Afeiçoei-me. Já dou por mim a acordar antes dela chegar só para a receber de braços e olhos abertos. E ali ficamos umas horas em amena cavaqueira. Como ela me conhece bem, vai-se embora com os primeiros raios de sol. Deixa-me dormir uma hora e meia, porque sabe que assim vou acordar mais bem-disposto.

E, nesses 90 minutos de sono concedido — esse bónus de fidelização que ela me oferece — sonho. Mas não com campos de relva verde imaculada ou praias desertas. Sonho com ideias aprovadas à primeira. Com o colar da Grande Ordem dos Cavaleiros Publicitários. Sonho com conceitos incríveis que aparecem, como que por magia, escritos no WhatsApp às 3h12 da madrugada.

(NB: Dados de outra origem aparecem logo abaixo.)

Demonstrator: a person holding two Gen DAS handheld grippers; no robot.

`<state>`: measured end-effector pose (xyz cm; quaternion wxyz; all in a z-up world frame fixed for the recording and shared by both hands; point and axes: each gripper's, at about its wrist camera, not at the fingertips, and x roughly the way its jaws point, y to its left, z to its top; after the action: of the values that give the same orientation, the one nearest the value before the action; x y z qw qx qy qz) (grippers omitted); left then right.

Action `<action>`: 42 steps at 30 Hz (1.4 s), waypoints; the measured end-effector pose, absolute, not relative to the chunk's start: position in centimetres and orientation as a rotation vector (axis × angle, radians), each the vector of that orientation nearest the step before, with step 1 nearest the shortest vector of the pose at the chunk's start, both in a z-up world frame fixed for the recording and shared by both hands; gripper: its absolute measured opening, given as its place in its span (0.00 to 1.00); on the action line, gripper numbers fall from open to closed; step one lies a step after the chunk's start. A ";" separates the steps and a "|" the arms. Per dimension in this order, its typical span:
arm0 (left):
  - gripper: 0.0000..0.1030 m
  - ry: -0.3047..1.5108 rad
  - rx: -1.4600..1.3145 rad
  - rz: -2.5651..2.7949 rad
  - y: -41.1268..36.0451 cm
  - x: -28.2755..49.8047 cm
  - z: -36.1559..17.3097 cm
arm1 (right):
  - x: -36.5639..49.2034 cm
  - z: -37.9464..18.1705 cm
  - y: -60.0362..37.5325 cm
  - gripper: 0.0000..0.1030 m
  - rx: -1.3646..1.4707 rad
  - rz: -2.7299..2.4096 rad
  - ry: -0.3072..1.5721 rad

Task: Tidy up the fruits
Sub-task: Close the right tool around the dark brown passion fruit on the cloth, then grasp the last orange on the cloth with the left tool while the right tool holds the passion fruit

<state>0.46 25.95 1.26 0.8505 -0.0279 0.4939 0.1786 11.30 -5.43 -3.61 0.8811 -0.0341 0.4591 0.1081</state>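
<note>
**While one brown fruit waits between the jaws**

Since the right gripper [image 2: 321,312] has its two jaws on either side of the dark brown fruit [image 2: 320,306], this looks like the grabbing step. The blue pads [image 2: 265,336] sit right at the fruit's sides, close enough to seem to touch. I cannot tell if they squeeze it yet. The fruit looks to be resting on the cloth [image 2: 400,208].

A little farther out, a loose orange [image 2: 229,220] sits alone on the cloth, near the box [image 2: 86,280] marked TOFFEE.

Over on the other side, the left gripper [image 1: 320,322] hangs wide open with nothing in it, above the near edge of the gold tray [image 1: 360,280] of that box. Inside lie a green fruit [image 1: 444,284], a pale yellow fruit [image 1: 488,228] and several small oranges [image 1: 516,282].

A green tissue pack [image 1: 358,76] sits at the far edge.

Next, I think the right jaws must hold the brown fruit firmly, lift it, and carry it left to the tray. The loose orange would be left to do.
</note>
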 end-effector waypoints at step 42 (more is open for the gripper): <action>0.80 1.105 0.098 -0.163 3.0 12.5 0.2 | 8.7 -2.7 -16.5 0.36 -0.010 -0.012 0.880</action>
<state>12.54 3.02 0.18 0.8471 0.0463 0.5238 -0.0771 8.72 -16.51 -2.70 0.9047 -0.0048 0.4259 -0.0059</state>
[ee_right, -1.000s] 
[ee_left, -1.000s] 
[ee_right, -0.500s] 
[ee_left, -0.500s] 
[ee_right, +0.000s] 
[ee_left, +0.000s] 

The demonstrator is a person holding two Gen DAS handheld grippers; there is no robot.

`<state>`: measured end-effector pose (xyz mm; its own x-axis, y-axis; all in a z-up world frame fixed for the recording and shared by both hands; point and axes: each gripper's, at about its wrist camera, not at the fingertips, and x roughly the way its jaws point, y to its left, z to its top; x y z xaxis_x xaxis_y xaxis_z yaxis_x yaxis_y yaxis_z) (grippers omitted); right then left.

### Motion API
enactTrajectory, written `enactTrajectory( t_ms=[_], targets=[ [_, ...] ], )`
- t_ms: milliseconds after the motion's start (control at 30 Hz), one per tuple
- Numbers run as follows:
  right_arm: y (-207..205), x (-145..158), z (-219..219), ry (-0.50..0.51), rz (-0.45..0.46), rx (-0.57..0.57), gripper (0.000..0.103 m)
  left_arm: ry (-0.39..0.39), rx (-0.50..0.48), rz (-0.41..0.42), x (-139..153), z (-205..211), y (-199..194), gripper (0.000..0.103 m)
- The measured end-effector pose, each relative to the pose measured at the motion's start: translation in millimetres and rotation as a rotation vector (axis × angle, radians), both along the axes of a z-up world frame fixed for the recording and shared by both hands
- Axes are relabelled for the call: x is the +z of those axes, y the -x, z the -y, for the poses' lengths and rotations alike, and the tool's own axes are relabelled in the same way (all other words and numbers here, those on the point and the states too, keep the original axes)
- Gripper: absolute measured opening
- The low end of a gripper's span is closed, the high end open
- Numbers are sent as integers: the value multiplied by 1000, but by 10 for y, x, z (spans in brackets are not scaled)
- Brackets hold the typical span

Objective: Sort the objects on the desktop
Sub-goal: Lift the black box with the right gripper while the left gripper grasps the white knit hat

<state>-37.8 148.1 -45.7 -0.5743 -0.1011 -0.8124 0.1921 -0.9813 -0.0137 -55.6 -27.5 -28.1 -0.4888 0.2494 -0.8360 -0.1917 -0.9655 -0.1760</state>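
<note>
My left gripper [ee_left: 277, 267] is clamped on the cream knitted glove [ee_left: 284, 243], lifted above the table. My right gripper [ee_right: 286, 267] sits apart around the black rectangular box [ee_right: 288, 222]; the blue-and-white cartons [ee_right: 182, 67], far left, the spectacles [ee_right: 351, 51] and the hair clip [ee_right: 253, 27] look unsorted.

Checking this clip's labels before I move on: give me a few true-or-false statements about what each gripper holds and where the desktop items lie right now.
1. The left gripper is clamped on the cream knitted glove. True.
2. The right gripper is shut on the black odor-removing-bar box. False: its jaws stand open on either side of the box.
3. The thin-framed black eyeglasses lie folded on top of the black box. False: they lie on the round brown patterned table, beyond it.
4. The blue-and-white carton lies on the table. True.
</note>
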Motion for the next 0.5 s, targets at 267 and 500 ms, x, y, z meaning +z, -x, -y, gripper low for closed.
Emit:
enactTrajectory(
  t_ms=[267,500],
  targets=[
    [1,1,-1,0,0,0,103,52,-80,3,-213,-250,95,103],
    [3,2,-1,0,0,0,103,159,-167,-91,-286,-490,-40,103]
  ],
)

Acordo com essa lembrança vaga de um mundo fantástico. Acordo com olheiras e ideias. Algumas até boas. Outras são só restos de conversa com a maléfica. Mas já nem me importo. Se ela me visita, é porque ainda há alguma coisa a resolver. Ainda há inquietação. Ainda há coisas a dizer.
A minha insónia é forte. Mas fiel. E, no fundo, talvez eu precise dela mais do que quero admitir.

Porque, enquanto ela existir, talvez signifique que ainda me importo.